Management of Globisporangium ultimum Infecting Groundnut and Bambara Groundnut Pods Using Diverse Methods


  • Ndifon Elias Mjaika Alex Ekwueme Federal University Ndufu Alike, PMB 1010 Abakaliki, Nigeria



Control, Pesticides, Plant extracts, Pythium species, Vigna subterranea


Bambara groundnut and groundnut are leguminous crops of immense importance globally. However, these crops are exceedingly susceptible to Globisporangium ultimum groundnut pod rot disease which constitute foremost constraints to their production.
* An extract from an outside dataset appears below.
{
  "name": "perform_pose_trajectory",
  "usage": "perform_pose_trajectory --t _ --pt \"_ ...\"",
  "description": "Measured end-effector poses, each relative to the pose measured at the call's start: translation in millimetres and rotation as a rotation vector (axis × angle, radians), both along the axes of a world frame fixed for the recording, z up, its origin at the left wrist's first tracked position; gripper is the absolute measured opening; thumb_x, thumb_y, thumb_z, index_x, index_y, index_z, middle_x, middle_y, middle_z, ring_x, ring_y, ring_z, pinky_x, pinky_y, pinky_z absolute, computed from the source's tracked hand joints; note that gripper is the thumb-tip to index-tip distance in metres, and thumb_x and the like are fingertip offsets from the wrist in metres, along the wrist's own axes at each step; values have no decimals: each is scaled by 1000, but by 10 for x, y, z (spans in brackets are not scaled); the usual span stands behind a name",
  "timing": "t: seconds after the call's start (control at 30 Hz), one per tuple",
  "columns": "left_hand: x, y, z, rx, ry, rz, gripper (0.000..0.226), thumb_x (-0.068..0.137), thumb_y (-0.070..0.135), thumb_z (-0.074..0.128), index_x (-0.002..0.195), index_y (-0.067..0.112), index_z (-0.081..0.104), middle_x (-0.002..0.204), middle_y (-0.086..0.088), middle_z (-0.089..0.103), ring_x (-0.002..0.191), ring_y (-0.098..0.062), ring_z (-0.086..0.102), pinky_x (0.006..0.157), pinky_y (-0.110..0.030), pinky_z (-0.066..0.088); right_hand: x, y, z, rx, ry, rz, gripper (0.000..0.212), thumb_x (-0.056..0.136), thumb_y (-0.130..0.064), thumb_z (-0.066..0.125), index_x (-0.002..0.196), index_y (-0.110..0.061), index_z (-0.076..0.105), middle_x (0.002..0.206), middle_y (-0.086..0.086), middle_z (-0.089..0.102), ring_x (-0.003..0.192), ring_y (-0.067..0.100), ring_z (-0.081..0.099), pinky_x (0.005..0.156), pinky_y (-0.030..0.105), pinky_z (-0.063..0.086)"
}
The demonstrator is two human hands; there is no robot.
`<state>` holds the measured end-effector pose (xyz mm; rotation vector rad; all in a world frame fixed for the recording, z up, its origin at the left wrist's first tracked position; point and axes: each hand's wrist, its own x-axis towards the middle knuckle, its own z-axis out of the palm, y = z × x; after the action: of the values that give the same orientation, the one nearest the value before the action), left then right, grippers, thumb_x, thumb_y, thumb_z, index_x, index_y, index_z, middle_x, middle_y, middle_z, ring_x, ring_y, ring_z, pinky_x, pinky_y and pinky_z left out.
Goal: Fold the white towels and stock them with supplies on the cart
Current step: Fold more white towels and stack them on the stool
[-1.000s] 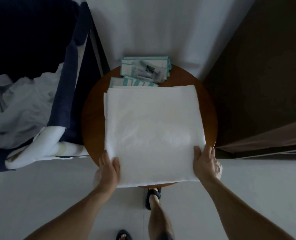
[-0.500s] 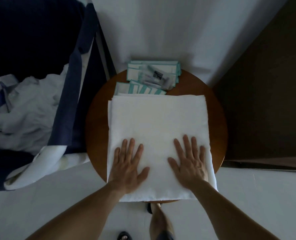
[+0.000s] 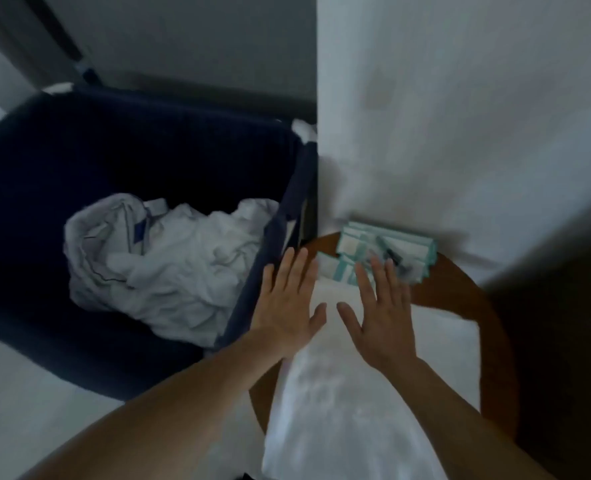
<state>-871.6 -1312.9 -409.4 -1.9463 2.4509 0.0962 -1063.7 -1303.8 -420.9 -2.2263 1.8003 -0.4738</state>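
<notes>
Towel (image 3: 356, 393) unchanged | left hand (image 3: 287, 306), right hand (image 3: 380, 317) moved to far edge | fingers (image 3: 291, 263) straight, gripping nothing

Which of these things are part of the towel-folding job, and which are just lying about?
Part of the job:
folded white towel
crumpled white linen in the dark blue bin
teal-edged packets
left hand and right hand, both flat

Just there:
round wooden table
white wall
pale floor
</notes>
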Motion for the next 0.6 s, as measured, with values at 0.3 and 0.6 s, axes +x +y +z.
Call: perform_pose_trajectory --t 0.3,0.6 --pt "2133 -586 143 25 -65 268 83 93 61 25 157 18 -3 165 -5 -15 146 -20 -26 121 -50 -2 1560 -1025 665 -29 7 288 74 98 -56 34 159 -21 12 166 7 6 153 28 -4 119 51 14" --pt "3372 -1468 -755 222 10 248 78 98 57 26 157 17 -5 165 -5 -12 151 -24 -14 122 -48 1 3140 -1876 -459 610 121 169 81 93 -53 53 156 -27 11 164 5 1 150 29 2 118 49 21"
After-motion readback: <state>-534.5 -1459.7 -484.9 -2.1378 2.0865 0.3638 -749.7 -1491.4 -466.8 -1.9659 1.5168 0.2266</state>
The objective of proffering solutions to this pod rot disease was set and achieved using three diverse trials. Each experiment was conducted separately in vitro using completely randomized design and each treatment was replicated three times. Firstly, the trial conducted using synthetic chemicals; Team® (i.e. mancozeb + carbendazim) and Mancozeb® revealed that team inhibited mycelial growth of G. ultimum more than Mancozeb (at 50% and 100% concentrations) as from 24 hours after inoculation (HAI). Generally, mancozeb achieved 8%- 100% inhibition, while team achieved 36%-100% inhibition. Secondly, the trial carried out utilizing plant extracts (African locust bean tree, mango, shea butter tree and pawpaw plant tissues) revealed that inhibition by plant extracts was lowest (8.0%) in shea butter (at 50% concentration) and highest (100% inhibition) at 24 HAI in African locust bean (Parkia sp.) (100% concentration), mango (100%) and shea butter (100%) . The best plant extracts were African locust bean tree (100% concentration), Pawpaw (100%), Mango (100%) and Shea butter tree (100%) followed by African locust bean (50%). Finally, the trial conducted using biocontrol agents (Trichoderma and Cladosporium spp.) revealed that these agents inhibited mycelial growth of G. ultimum by 12%-100%. All the biocontrol agents (T. harzianum NSBM, T. virens BGMZ2, T. harzianum AIM3, Cladosporium cladiosporioides AIGT, C. cladiosporioides AIPL and T. viride AIBK) were significantly different (P ≤ 0.05) from the control at 96 HAI. Inhibition by bio-control agents generally ranged between 10%-90%. Thus groundnut pod rot disease complex can be effectively managed using these pesticides; nevertheless conducting of field based trials is being admonished.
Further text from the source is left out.